**Problem to work on:** Below are some records. Pull every line that contains the word "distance".

*** Begin section ***

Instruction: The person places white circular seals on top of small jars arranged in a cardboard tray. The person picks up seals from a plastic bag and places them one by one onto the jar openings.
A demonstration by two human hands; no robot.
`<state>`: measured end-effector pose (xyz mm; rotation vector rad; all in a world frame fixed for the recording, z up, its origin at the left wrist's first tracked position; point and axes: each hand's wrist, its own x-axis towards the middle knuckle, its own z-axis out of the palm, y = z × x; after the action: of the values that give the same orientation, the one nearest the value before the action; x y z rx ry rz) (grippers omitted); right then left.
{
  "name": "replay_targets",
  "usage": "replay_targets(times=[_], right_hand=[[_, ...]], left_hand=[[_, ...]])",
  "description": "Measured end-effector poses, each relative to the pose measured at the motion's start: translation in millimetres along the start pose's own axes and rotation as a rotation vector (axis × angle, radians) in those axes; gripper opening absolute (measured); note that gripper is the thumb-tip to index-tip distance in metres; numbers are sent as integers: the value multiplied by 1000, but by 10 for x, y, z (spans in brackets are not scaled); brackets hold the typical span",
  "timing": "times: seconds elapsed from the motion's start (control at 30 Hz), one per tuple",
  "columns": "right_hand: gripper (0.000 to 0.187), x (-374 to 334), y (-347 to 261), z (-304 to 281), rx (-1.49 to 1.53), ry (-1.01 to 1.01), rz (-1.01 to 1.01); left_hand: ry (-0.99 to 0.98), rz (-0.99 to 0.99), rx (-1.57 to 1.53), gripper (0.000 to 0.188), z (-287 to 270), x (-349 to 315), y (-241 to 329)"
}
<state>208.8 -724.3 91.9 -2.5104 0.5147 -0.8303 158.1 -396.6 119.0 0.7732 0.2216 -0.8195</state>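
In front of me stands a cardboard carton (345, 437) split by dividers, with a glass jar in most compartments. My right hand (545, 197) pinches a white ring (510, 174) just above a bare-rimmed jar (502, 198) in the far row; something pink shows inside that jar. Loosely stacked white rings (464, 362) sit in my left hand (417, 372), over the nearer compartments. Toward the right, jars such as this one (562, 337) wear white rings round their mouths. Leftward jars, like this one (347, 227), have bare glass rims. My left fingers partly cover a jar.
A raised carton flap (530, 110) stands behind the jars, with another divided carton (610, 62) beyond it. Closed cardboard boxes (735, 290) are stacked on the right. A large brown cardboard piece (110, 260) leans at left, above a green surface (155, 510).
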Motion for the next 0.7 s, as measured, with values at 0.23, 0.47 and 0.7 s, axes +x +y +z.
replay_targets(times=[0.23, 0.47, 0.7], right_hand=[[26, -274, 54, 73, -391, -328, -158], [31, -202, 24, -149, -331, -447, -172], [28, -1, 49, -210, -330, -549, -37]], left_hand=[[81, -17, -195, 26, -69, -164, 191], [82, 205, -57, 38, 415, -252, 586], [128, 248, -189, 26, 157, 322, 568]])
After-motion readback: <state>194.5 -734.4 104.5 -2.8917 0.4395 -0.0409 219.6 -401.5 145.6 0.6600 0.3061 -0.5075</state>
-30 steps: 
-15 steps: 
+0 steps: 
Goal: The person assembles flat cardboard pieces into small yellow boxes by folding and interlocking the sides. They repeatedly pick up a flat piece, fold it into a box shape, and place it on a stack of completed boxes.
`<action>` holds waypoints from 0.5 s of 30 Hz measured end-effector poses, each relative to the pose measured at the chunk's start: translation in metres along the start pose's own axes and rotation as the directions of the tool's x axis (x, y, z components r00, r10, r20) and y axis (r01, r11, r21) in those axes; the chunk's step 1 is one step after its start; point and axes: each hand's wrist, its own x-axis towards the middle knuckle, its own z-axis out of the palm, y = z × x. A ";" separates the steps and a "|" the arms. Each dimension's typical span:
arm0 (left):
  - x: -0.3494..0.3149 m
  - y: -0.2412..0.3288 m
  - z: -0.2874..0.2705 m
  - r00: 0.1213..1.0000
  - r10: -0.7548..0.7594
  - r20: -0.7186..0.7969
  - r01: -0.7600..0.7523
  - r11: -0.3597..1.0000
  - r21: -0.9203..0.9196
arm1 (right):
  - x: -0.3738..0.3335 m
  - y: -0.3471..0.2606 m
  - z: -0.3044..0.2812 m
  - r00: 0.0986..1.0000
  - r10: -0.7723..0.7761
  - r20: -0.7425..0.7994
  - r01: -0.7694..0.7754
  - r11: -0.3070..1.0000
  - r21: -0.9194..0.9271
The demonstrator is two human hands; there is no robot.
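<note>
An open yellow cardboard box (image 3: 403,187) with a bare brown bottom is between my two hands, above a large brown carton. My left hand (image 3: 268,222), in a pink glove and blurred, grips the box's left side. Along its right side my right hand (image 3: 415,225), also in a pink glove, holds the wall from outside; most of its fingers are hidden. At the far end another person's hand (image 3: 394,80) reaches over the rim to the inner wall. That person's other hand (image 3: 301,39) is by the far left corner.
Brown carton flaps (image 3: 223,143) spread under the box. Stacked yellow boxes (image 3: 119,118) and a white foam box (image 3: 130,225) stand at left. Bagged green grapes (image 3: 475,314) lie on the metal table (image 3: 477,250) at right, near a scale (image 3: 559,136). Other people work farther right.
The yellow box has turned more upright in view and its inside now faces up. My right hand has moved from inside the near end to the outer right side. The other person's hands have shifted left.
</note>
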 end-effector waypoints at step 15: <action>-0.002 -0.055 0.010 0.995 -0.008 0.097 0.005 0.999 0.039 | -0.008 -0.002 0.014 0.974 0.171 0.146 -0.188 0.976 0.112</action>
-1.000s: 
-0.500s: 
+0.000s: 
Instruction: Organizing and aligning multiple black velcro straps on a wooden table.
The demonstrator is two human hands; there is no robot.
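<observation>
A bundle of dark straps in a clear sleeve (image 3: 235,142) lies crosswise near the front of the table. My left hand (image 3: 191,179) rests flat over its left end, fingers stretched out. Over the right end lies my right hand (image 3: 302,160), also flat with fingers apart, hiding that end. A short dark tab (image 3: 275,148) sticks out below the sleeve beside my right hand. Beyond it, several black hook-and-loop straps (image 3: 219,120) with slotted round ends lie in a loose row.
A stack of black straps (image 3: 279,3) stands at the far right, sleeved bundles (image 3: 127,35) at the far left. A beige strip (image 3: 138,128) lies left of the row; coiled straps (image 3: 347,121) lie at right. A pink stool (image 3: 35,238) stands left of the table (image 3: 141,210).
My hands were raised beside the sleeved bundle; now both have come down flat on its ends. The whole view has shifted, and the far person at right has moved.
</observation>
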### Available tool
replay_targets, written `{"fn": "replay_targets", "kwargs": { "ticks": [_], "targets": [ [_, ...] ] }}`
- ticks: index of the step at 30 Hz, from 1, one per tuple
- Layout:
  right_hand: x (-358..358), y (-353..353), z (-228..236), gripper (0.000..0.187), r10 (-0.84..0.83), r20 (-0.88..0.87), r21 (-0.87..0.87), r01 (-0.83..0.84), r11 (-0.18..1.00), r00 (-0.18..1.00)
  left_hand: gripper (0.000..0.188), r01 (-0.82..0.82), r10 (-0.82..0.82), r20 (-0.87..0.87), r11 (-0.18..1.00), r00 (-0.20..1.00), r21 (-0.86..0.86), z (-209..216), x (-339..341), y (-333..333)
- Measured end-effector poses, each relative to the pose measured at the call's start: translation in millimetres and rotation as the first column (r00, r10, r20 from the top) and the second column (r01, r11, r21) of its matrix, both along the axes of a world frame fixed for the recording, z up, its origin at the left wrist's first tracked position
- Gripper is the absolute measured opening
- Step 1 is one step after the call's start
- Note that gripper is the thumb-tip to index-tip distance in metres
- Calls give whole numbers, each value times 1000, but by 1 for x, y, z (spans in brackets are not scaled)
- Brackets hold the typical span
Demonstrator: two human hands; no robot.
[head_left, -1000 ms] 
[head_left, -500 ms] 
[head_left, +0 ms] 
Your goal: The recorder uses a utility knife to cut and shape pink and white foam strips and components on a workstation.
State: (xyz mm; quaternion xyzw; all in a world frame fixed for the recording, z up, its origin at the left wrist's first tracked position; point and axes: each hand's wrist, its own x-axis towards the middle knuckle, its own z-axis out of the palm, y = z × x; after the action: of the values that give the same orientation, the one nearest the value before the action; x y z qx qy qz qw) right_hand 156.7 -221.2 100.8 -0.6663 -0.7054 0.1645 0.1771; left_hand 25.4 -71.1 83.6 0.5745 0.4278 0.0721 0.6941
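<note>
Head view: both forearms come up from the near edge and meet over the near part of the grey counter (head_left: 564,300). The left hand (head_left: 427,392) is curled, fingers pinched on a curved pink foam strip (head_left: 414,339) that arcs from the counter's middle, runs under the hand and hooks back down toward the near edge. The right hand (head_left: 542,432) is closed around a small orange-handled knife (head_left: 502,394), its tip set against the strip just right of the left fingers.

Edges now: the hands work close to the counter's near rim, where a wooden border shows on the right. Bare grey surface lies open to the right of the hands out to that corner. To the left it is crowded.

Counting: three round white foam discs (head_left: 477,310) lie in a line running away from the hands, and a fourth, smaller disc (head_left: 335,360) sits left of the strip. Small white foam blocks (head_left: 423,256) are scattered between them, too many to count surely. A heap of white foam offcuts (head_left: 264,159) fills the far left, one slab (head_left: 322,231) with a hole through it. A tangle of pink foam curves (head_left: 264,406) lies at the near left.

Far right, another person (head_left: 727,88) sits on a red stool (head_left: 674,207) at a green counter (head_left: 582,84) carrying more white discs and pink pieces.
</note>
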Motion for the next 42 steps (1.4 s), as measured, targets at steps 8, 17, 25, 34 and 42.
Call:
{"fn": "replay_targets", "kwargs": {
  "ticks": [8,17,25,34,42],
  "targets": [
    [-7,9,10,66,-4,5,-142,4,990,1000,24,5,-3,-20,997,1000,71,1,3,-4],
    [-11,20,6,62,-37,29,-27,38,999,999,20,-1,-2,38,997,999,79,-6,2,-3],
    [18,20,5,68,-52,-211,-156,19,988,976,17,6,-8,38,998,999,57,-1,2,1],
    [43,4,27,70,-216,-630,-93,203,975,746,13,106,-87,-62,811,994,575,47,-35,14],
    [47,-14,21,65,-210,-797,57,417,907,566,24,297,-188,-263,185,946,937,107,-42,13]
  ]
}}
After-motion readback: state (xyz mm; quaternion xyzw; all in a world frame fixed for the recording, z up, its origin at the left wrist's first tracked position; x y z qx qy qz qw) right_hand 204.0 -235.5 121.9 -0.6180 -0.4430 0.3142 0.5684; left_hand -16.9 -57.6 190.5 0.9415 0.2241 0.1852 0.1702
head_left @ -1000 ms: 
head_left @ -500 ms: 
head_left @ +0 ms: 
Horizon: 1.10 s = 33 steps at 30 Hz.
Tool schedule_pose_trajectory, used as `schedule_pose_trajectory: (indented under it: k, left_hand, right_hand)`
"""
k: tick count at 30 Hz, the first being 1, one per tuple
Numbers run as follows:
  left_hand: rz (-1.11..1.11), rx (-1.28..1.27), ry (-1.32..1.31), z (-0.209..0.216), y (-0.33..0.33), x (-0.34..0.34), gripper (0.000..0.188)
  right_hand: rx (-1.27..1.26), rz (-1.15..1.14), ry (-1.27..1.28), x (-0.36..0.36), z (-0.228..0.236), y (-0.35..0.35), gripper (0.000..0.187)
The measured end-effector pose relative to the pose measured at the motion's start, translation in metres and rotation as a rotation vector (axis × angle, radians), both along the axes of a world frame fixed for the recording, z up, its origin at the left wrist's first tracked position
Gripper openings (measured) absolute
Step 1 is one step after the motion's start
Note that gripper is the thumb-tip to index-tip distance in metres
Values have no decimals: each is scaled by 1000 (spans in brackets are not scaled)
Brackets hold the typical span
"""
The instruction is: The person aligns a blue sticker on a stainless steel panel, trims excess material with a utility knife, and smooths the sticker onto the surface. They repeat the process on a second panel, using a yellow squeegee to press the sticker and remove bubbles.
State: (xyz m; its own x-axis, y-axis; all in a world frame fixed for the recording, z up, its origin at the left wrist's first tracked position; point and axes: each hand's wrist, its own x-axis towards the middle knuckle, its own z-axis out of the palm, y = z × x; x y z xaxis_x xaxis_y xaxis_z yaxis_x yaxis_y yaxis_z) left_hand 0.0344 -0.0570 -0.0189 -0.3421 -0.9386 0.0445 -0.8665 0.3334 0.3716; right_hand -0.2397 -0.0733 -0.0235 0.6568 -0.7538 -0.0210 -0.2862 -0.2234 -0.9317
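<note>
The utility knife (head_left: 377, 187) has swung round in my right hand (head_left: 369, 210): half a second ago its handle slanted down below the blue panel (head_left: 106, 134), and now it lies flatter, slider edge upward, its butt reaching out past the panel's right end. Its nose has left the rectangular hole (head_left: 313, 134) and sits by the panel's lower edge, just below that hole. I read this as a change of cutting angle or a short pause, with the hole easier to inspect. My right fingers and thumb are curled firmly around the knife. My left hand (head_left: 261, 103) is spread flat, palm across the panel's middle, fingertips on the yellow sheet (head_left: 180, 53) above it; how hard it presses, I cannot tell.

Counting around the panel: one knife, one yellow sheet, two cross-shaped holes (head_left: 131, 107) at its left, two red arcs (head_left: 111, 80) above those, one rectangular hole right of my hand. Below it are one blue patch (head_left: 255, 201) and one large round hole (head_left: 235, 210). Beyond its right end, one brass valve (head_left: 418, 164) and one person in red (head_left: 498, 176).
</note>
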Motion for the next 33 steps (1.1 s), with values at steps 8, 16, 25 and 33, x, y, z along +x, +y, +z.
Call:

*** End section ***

**Expected answer:**
  "description": "Measured end-effector poses, each relative to the pose measured at the motion's start: translation in millimetres along the start pose's own axes and rotation as a rotation vector (axis × angle, radians) in those axes; gripper opening absolute (measured); note that gripper is the thumb-tip to index-tip distance in metres; numbers are sent as integers: the value multiplied by 1000, but by 10 for x, y, z (spans in brackets are not scaled); brackets hold the typical span",
- Note that gripper is the thumb-tip to index-tip distance in metres
Note that gripper is the thumb-tip to index-tip distance in metres

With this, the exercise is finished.